Seanad debates

Monday, 9 November 2009

National Asset Management Agency Bill 2009: Second Stage

 

1:00 pm

Photo of Eoghan HarrisEoghan Harris (Independent)

The Minister should not give any hostages to fortune. None of us should give hostages to fortune. All the Minister can do is say, "This is the best I can do". We should give it a fair wind.

That does not mean that there are not problems with the proposal. There are two problems with NAMA. They are both problems of public perception. The first is that it is seen as a bailout. To deal with that, in a kind of populist mode, reference has been made to surcharges and talk of further punitive measures and regulations. The question of bailout and profits would be more usefully tied to the relaxation of the lending mechanisms about which Senators Ross and MacSharry spoke so eloquently. Rather than hounding the banks on the matter of profits and surcharges, I would be happy if any profits they made were immediately released to small and medium-sized business enterprises and used to bring about the relaxation of credit that we so desperately need. I do not believe the public perception that this is a bailout for developers and bankers is well founded. Senator Ross is correct in that regard. That will not prove to be the problem in the long run.

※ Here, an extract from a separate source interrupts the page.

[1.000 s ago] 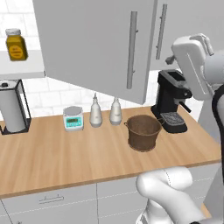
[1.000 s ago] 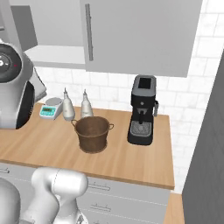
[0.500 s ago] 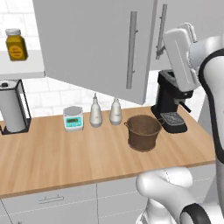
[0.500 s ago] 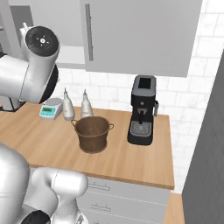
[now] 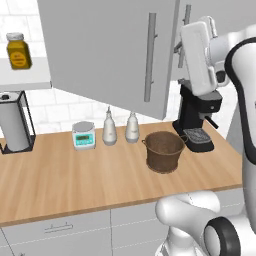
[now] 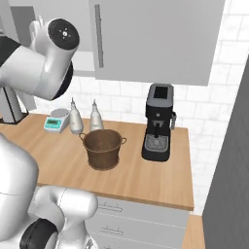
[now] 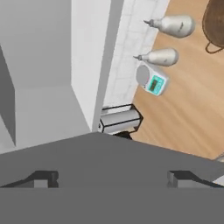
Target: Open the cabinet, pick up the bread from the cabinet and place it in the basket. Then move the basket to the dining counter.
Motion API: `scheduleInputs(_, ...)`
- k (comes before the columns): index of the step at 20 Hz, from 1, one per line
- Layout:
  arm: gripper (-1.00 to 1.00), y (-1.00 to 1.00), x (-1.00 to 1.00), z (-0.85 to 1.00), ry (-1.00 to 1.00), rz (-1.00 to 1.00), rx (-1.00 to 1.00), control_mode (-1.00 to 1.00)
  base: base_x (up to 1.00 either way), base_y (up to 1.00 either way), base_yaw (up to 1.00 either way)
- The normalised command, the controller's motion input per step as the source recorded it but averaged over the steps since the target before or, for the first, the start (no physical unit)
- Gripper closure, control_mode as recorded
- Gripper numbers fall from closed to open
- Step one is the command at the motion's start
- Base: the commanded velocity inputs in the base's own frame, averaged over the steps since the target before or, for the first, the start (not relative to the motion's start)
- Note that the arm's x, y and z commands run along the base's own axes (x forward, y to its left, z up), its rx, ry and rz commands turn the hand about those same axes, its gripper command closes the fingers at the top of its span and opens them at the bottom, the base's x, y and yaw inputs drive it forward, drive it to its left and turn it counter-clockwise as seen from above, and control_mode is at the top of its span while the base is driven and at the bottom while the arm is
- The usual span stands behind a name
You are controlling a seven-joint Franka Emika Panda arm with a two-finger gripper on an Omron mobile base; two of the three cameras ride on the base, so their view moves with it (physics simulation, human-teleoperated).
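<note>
The basket [image 5: 164, 150] serves as the landmark: a dark brown woven pot with two small side handles, standing upright on the wooden worktop [image 5: 75, 175] toward its right part. In the right base view the same basket [image 6: 102, 148] sits on the worktop [image 6: 146, 180] in front of the tiled wall.

Just to the right of the basket, and slightly behind it, stands a black coffee machine [image 5: 197, 117] with a drip tray at its foot. Behind the basket to its left are two pale bottles [image 5: 121, 128] side by side, and left of them a small kitchen scale [image 5: 83, 135] with a teal face. Far to the left of the basket, at the end of the worktop, a paper towel roll [image 5: 14, 125] stands in a black frame.

Above the basket hangs the cabinet [image 5: 105, 50], its left door swung out toward the camera, the long silver bar handle [image 5: 149, 57] vertical on it. On a white shelf to the left of the cabinet sits a jar [image 5: 17, 50] with amber contents.

The gripper [image 7: 111, 179] is up at cabinet height, above and right of the basket, its fingertips [image 7: 41, 178] spread wide apart with nothing between them.

The bread cannot be made out in any view.
</note>
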Motion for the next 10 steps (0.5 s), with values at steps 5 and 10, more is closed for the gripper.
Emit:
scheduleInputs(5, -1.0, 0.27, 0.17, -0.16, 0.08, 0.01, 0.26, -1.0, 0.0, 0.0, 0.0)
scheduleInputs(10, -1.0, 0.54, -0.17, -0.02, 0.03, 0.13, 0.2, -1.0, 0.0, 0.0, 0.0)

The second problem with NAMA is the most important one, namely, the danger that those in default seem to be liable on far too narrow a front. If builders are in default we must widen the circumstances in which their wealth and capital is only accessible in terms of the narrowness of the loan they contracted originally. To prevent the public from having a well-founded scepticism, we need measures to ensure that on default of a loan, we can get some access to the other wealth of defaulters that is protected by the usual mechanism of putting their wealth in the names of family members or by using other vehicles. The current banking regulations on the recovery of debt seem too narrow and that is something the Minister should examine.

NAMA has no mechanism currently to circumvent normal banking practice to make good the loans. By that I mean that if a company or other entity cannot pay back its loans, it may walk away from them to the extent that other security guarantees are not involved. NAMA should be empowered to apply new rules that would force the parties to the loans, namely, the borrowers, to repay their debts even from resources that were not part of the original security, provided it is possible for them to do so. Under normal circumstances a bank might write off the debt. These are unusual circumstances and we need to change the rules. It might be necessary to follow purely commercial lines in the national interest but it is wrong to place an unbearable burden on the taxpayer to shelter the wealthy from their own losses. We need new rules and new criteria for dealing with this issue.

I found some aspects of the Dáil debate frivolous, time wasting and too full of party partisanship. I wish the Opposition, in particular the Fine Gael Party which has so many illustrious former leaders and members telling us that for better or worse NAMA is the only game in town, would lend its great resources and expert knowledge to improving the Bill rather than debating the foundations of the world from the beginning, so to speak. There is no question of having a different car for the journey. We have this car for the journey. It is the only car we have. We should fine tune its engine and make it fit to get us to our destination. Stopping the debate every so often to argue about whether we should have started out with this car is not useful at this stage.

NAMA is a necessity. It is not simply an economic measure but an act of political economy. It is carried out in contingent circumstances by flawed human beings so we should approach the journey armed with the political virtue on which all other virtues are conditional, namely, courage. NAMA meets Aristotle's definition of courage as a halfway point between cowardice and foolhardiness. We would be cowardly to do nothing. It is not possible for us to do nothing. We would be wrong to be foolhardy. NAMA is neither foolhardy nor cowardly. It is a brave project. It is most likely a flawed project but we should give it a fair wind, which is why we should all say to the Minister, bon voyage.